What types of trips should introverts avoid?
- Large travel groups (30+ passengers)
- Packed schedules
- Crowded places and party places
- Constant social interaction
- Where double occupancy is the only option.
- Lots of driving time
Source: Kelly Kimple and Dorie Nix, Adventures in Good Company
Travel writer Patti Soleri also said that introverts shouldn’t be passive in these situations. Her advice: Don’t allow yourself to fall into the trap of an endless talker.
“When you feel the need to end a conversation, just look over the other person’s shoulder and say something like, ‘Wow, look over there. That looks interesting. Excuse me while I check it out.’ Go do it,'” she emailed. On a group trip to CNBC Travel Mazatlán, Mexico, “or ‘I see a great photo, or selfie, opposite.
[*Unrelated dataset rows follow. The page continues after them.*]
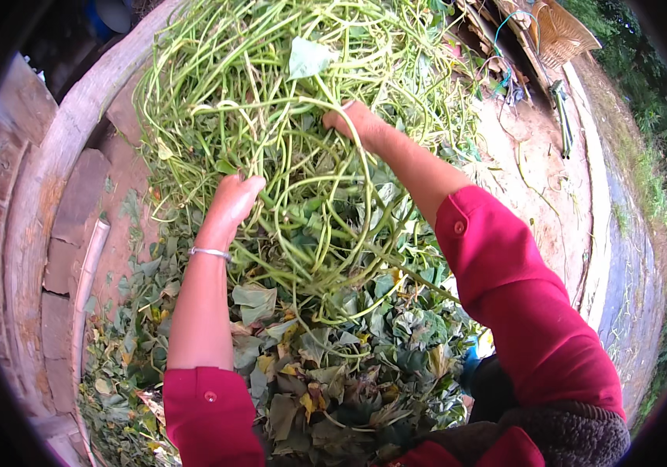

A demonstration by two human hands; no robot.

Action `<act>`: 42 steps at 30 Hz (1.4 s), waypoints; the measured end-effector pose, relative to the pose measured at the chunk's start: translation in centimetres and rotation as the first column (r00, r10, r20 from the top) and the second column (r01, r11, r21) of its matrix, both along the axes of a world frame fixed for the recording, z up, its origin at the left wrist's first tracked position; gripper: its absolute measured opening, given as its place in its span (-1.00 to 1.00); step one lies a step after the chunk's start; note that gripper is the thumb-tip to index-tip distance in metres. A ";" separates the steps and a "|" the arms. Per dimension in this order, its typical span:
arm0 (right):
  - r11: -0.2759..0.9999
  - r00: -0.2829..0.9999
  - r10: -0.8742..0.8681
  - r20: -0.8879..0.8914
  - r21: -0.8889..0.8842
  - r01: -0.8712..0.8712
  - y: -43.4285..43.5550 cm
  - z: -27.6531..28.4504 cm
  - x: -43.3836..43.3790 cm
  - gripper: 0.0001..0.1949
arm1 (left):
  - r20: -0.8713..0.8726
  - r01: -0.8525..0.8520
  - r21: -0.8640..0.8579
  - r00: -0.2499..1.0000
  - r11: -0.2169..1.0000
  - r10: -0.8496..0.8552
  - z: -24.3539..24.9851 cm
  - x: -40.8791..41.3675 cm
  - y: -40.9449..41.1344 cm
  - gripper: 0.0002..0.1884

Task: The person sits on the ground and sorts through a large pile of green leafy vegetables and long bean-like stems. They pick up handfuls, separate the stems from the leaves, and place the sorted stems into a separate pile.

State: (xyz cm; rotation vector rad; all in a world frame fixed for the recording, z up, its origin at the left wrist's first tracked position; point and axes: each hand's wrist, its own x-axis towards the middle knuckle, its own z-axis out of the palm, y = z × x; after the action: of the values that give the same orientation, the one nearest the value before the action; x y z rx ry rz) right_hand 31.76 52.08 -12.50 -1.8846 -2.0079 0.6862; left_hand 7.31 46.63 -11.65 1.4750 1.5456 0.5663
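A big tangled heap of green vine stems (pixel 322 192), much like sweet potato vines, lies before me. My left hand (pixel 231 201) is closed at its near left part, thumb on top, with stems running out from the fist. Farther off and to the right, my right hand (pixel 354 124) grips stems inside the heap, and its fingertips are hidden among them. One long stem loops over the right wrist. A pale leaf (pixel 308 58) lies on the stems beyond both hands. Toward my body spreads a layer of wilted green and yellowing leaves (pixel 322 373).
On the left, a weathered wooden beam (pixel 47 169) runs beside stone blocks (pixel 79 187) and a pole (pixel 91 262). A woven basket (pixel 561 35) and wood pieces lie at the upper right. Bare earth (pixel 543 169) and a grey strip (pixel 631 280) extend along the right.
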 end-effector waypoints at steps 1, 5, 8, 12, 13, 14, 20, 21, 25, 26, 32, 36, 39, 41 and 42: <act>0.998 0.999 0.020 -0.038 0.056 -0.018 -0.6 -0.3 0.1 -0.75 | -0.010 0.033 -0.005 0.999 0.999 -0.033 0.8 -0.4 -0.6 -0.78; 0.922 0.804 -0.350 -0.481 -0.329 0.204 -5.4 1.3 -0.9 -0.86 | -0.099 0.074 -0.055 0.992 0.996 -0.080 4.4 -1.6 -4.8 -0.79; 0.928 0.790 -0.307 -0.532 -0.350 0.125 -11.3 4.4 -2.2 -0.88 | -0.056 0.025 -0.045 0.998 0.999 -0.028 6.6 -3.0 -9.4 -0.51; 0.913 0.789 -0.306 -0.533 -0.398 0.085 -17.1 4.3 -3.0 -0.87 | -0.097 0.111 -0.244 0.986 0.963 -0.138 10.5 -3.8 -16.1 -0.56; 0.926 0.804 -0.270 -0.530 -0.372 0.066 -18.8 4.4 -3.3 -0.85 | -0.078 0.205 -0.134 0.973 0.970 -0.217 9.3 -4.6 -18.7 -0.67; 0.926 0.786 -0.268 -0.557 -0.374 0.051 -20.7 3.9 -3.4 -0.83 | -0.080 0.186 -0.267 0.974 0.946 -0.214 10.9 -3.6 -21.8 -0.63; 0.940 0.824 -0.146 -0.547 -0.336 -0.057 -27.7 4.9 -6.2 -0.80 | -0.082 0.171 0.102 0.983 0.980 -0.163 8.4 -6.4 -31.2 -0.53; 0.947 0.824 -0.115 -0.556 -0.312 -0.079 -29.2 5.1 -6.4 -0.79 | -0.089 0.162 0.110 0.984 0.981 -0.152 8.3 -6.7 -32.7 -0.54; 0.956 0.905 -0.033 -0.425 -0.276 -0.094 -34.7 7.4 -5.6 -0.77 | -0.054 0.153 0.092 0.987 0.984 -0.149 9.5 -6.3 -38.6 -0.57; 0.944 0.883 -0.079 -0.463 -0.320 -0.084 -35.6 6.9 -5.2 -0.75 | -0.043 0.167 0.093 0.986 0.982 -0.164 9.4 -6.2 -39.4 -0.58; 0.869 0.914 0.161 -0.372 -0.386 -0.310 -47.2 8.9 -5.1 -0.66 | -0.145 0.200 0.051 0.971 0.978 -0.191 7.3 -8.9 -49.1 -0.57; 0.950 0.968 0.166 -0.189 -0.234 -0.208 -48.3 0.7 -1.0 -0.53 | -0.253 0.256 0.028 0.937 0.966 -0.241 6.6 -7.7 -47.3 -0.58; 0.912 0.945 0.094 0.312 -0.408 0.044 -46.5 -2.1 0.2 -0.28 | -0.480 0.278 -0.013 0.841 0.960 -0.250 5.2 -6.3 -45.8 -0.54; 0.873 0.909 0.112 0.401 -0.476 0.102 -45.8 -1.5 0.3 -0.21 | -0.571 0.273 -0.021 0.786 0.962 -0.236 4.8 -5.5 -45.8 -0.52; 0.887 0.880 0.137 0.455 -0.452 0.096 -45.7 -1.3 0.0 -0.26 | -0.583 0.294 0.031 0.781 0.955 -0.222 4.9 -5.3 -46.2 -0.51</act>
State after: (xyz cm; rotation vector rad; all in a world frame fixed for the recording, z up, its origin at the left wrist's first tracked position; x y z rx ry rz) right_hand 31.76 6.43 -13.76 -2.5217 -2.3110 0.8304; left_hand 1.99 0.44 -6.80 2.0437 1.7282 0.0337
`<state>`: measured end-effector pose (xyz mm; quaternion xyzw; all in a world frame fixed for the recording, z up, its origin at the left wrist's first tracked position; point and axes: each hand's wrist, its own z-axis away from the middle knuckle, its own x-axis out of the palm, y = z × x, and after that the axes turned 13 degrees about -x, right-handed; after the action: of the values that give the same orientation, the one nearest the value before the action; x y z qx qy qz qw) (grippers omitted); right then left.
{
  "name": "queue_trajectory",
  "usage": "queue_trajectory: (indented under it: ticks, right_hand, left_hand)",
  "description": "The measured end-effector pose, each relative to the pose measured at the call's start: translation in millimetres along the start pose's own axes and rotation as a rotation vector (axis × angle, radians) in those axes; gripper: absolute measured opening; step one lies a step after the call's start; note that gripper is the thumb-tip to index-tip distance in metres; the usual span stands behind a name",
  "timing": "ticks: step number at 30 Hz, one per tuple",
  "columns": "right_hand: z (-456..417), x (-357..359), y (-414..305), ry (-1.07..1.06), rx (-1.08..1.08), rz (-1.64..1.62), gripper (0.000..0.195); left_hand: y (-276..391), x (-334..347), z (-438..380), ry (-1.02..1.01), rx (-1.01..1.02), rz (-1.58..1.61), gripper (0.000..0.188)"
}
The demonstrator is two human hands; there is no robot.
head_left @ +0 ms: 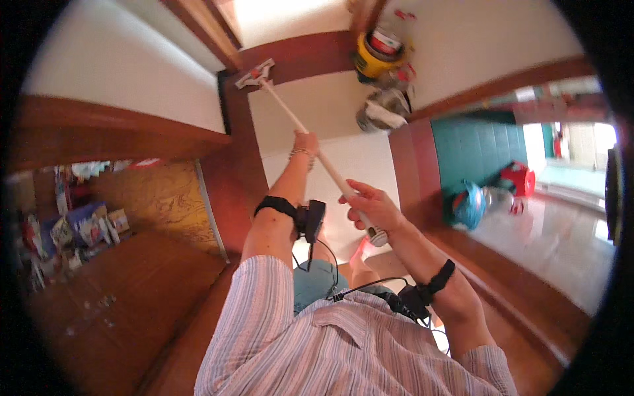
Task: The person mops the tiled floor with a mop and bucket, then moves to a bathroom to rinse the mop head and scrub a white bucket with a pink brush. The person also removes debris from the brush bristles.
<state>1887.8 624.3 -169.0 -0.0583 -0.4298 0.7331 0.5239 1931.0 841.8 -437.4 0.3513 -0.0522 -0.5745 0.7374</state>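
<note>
A long pale pole [335, 174] runs from near my waist up to a white flat head with an orange-red joint [255, 74]. That head rests on the dark red floor border at the upper left, near the door frame. Around the middle of the pole my left hand [306, 142] is closed, with a bracelet at its wrist. Close to the pole's grooved lower end, my right hand [369, 204] holds it with thumb and fingers around it. Each forearm wears a black strap with a small device and cables.
A yellow bucket [371, 58] holding a plastic bottle stands by the upper right wall, beside a bag [384, 110]. To the right lie a blue bag [468, 205] and a red stool [519, 179]. Packages [86, 225] crowd the left side. White walls and wooden frames edge the pale floor.
</note>
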Motion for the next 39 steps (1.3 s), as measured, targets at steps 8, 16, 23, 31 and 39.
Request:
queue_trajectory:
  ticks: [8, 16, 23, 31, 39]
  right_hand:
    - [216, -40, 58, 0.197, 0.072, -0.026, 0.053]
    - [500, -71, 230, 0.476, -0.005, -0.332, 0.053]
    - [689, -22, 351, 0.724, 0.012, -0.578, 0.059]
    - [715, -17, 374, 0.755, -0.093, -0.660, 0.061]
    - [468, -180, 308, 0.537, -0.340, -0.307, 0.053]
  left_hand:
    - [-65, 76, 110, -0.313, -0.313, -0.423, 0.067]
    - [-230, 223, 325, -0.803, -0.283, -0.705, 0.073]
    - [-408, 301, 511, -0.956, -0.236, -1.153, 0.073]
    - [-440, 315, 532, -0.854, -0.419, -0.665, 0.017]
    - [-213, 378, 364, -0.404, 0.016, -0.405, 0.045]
I’m going to grab it before it’s gone.’
Rule #3: Own the need for ‘alone time’
Talk to your travel companions before you travel, says Jonathan Feniak, general counsel of the law firm LLC Attorneys.
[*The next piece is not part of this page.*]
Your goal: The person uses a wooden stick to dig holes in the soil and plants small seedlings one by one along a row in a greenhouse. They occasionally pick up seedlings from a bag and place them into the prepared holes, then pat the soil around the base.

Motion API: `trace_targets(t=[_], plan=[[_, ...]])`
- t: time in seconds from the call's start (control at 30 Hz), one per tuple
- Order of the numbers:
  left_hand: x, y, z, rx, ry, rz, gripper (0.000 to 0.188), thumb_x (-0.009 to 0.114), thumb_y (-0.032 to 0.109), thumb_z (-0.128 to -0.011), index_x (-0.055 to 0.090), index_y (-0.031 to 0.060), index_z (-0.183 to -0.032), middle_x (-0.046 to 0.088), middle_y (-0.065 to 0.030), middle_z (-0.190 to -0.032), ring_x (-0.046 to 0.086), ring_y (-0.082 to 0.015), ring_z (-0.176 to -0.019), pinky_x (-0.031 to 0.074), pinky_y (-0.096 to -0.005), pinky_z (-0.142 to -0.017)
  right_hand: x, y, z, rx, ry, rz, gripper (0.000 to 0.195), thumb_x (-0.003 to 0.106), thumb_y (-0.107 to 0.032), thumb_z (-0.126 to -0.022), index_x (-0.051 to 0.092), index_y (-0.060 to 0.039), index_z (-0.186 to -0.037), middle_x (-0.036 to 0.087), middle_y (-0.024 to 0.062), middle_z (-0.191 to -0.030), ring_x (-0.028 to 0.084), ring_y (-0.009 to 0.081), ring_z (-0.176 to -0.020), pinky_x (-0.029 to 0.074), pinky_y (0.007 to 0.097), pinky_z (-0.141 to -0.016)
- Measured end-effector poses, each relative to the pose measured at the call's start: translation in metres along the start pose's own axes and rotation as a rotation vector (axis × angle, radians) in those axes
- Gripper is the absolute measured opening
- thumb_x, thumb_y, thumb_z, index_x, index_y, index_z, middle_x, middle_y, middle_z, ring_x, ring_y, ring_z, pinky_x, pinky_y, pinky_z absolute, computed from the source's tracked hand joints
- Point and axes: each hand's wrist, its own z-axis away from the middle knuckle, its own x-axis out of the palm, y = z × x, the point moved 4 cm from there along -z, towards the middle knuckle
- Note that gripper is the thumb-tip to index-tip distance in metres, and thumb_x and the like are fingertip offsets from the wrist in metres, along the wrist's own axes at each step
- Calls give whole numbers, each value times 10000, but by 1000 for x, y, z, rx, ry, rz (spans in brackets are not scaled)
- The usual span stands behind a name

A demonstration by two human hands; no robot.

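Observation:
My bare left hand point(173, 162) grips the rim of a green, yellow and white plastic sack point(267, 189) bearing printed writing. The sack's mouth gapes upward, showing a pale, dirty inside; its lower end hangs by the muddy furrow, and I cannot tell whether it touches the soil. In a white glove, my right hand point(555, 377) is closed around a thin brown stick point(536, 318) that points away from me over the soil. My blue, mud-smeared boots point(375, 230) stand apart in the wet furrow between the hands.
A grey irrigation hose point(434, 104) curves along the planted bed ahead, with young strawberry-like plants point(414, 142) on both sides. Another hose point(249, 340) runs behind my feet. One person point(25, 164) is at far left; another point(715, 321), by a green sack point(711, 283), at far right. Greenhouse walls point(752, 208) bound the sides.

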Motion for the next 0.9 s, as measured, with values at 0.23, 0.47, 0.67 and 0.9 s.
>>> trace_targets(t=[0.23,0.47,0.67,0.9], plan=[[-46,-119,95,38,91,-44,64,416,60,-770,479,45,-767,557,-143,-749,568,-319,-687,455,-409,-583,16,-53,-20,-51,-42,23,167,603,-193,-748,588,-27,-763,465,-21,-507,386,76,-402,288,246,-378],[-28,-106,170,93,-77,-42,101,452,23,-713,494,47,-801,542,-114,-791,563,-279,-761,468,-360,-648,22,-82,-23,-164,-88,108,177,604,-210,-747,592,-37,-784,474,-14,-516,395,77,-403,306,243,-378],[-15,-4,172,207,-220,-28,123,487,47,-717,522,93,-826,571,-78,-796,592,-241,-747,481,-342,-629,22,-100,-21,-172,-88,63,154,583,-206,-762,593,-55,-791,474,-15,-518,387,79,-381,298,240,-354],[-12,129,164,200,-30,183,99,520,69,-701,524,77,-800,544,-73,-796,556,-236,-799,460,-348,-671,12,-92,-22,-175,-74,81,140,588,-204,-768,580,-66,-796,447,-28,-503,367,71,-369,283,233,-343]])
“When I was younger, I didn’t realize that I needed alone time to keep my social batteries charged.” “After 7+ days of traveling with people 24/7, it’s hard to keep up that energy without an hour here or there, so I now tell a colleague about those needs ahead of time.”
This lets people know that they are not the “problem”.
“If they don’t know about your introverted personality until you’re in the middle of the holidays, they may misinterpret your energy or take it personally,” she said.
Patti Soleri (middle) recommends that introverts keep an open mind about group activities. Of her mineral mud bath in the Dead Sea, she said, “I didn’t really want to do it but … it was a very enjoyable experience.”
Source: Patti Soleri
Although Western societies have long prized extrovert “more pleasant” types, Savory said there’s nothing wrong with wanting space from the group.
“Never be shy about asking for alone time. We all need some time away from others, from activities and from the world,” she told CNBC Travel. “Lounging time by the pool alone with a book can be very therapeutic.”
Hackston of the Myers-Briggs Company said introverts should set boundaries on vacation, which may mean doing their own thing sometimes.
“You don’t have to attend every minute of every activity your group has planned,” she said. “Spending hours in a library or museum can be boring for some, but if that’s your cup of tea, take the time to explore at your own pace.”
Rule 4: Keep groups small, but not too small.
Adventures in Good Company CEO Kelly Kimple has one rule: no big tour buses.
“As an introvert, I definitely need small groups,” she said. “I also need to minimize time in cars. Long drives to a small place where hours of conversation can be exhausting for introverts!”
Kimpel, a field biologist from rural New Hampshire, said she prefers trips with plenty of quiet time. Her company organizes outdoor trips for small groups of women that include hiking and even activities. Sketching in the Rocky Mountains
“As an introvert, I definitely need small groups. Nothing bigger than about 15. [people]and no big tour buses,” said Kelly Kimpel, CEO of Adventures in Good Company.
Source: Adventures in Good Company
Some introverts prefer to travel solo, but Los Angeles-based marketing professional Brooke Weber says she recommends traveling with a small group.
“Most people can feel like a nightmare for a true introvert, but for me it made it easier to have ‘me time’ as needed,” she said. “If you travel in a group of 3+ people, you’re not leaving a companion alone if you want to take a few hours or a day to be alone or to relax.”
Having the option to leave at a moment’s notice keeps Weber motivated, she said, and “there’s less need to take it because I feel like my social time is an option, not an obligation.”
David Ciccarelli, CEO of vacation rental website Lake, said he’s also a fan of traveling with a small group of friends, who occasionally choose to venture out to “come back into the fold” later. are
He suggests packing a few items to help you see the world.
“My earplugs and eye mask are a necessity,” she said. “They help me at night and have some privacy on long train rides, flights, or afternoon naps in a hotel room.”